Esfuerzos mancomunados
Entre los muchos esfuerzos que está haciendo Wyoming, el gobernador, Mark Gordon, está rediseñando la política de salud comportamental y financiando la línea de suicidio y crisis 988, que ofrece atención gratuita y disponible 24 horas al día por parte de personas que viven en el estado.
Ralph Nieder-Westermann, el director de la línea, me explica por qué es importante que, cuando alguien llama, las personas al otro lado del teléfono también vivan en Wyoming.
“En el pueblo en el que vivo hay un solo semáforo. Hay pueblos que tienen 10 personas”, dice.
“No dudo que un especialista en intervención en crisis de cualquier parte del mundo podría ayudar a una persona aquí, pero no va a entender los matices.

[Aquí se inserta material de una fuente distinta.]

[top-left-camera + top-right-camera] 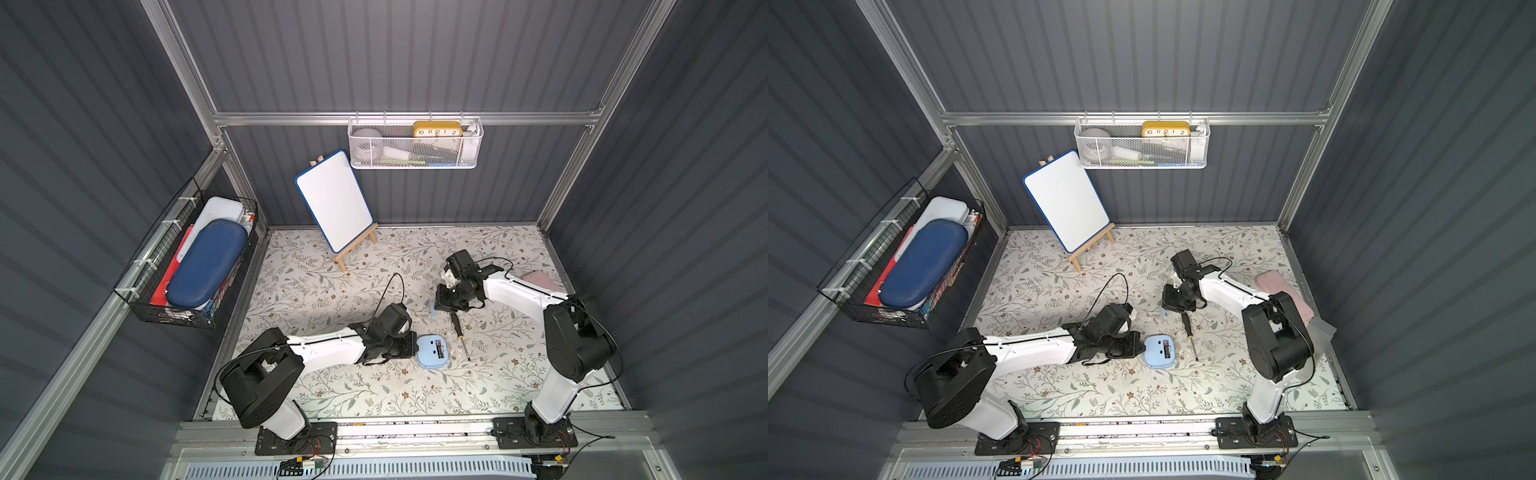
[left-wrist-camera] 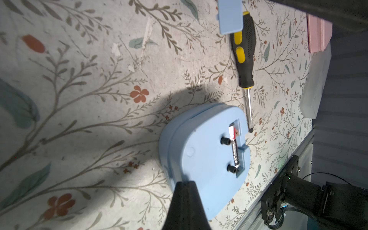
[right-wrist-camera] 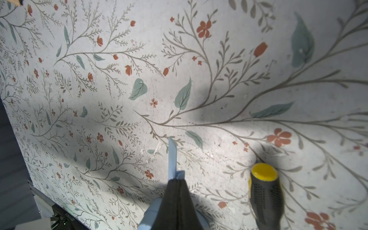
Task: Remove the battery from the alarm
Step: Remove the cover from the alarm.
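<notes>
Right claw pinching blue cover edge-on, battery part-hidden in alarm

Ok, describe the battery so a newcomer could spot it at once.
On the floral table, near its front middle, a pale-blue alarm lies back up. The battery is the short dark cylinder in its open slot, far shorter than the screwdriver beside it.
</notes>
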`<action>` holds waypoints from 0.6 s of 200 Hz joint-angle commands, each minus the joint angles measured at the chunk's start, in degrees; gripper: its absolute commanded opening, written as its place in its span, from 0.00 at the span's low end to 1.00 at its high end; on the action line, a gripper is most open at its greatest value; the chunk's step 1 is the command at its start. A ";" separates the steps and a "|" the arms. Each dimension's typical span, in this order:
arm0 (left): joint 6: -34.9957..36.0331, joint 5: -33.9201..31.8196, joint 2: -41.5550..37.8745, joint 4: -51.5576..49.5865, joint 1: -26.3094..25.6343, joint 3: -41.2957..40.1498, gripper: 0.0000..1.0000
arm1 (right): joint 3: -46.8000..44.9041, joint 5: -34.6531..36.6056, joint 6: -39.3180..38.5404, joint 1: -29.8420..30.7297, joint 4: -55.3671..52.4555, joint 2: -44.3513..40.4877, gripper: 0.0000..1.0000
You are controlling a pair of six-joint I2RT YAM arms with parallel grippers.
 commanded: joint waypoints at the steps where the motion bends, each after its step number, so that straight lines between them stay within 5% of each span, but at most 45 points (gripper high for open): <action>1: -0.03 -0.81 -0.02 -4.17 -0.18 0.57 0.00 | 0.84 -1.86 -0.98 -0.84 0.39 0.98 0.00; 120: 0.29 -1.06 0.43 -3.69 -0.23 1.02 0.00 | 0.10 -2.51 -1.43 -1.05 2.25 5.58 0.04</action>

No va a pensar que quizás la persona no va a querer aparcar su auto frente al especialista de salud mental porque todo el mundo conoce el auto de todo el mundo”.
Pero quizás la parte más crucial del esfuerzo para prevenir el suicidio la está haciendo una red de personas que han perdido a familiares cercanos y quieren hacer todo lo posible para que otros no pasen por lo mismo.
Jim Horan es uno de ellos.
Tenía una familia que me describe como “idílica” cuando vivía en Maine, con su esposa y sus tres hijas.
Pero su hija del medio, Kate, se suicidó luego de años de adicción al alcohol y las drogas. Cinco años después, destrozada por el duelo, lo hizo su esposa, Kate.
Jim se mudó a Wyoming para rehacer su vida sin saber que llegaría a una comunidad en la que tantas personas se han visto afectadas por un dolor parecido al suyo.
Entonces, desde hace seis años, se convirtió en miembro de la coalición de prevención del suicidio y facilitador de un grupo de apoyo para personas que han perdido seres queridos.
“Tengo que hacer algo bueno a partir de mi pérdida”, me dice.
Cuando termina el evento en el teatro de Rock Springs, veo a April Thompson y Jim Horan fundirse en un abrazo sentido de varios minutos.
Es un abrazo que guarda el dolor de quienes se quedaron sin sus seres queridos por el suicidio, pero que también es la semilla de una comunidad más sensible y consciente frente al problema.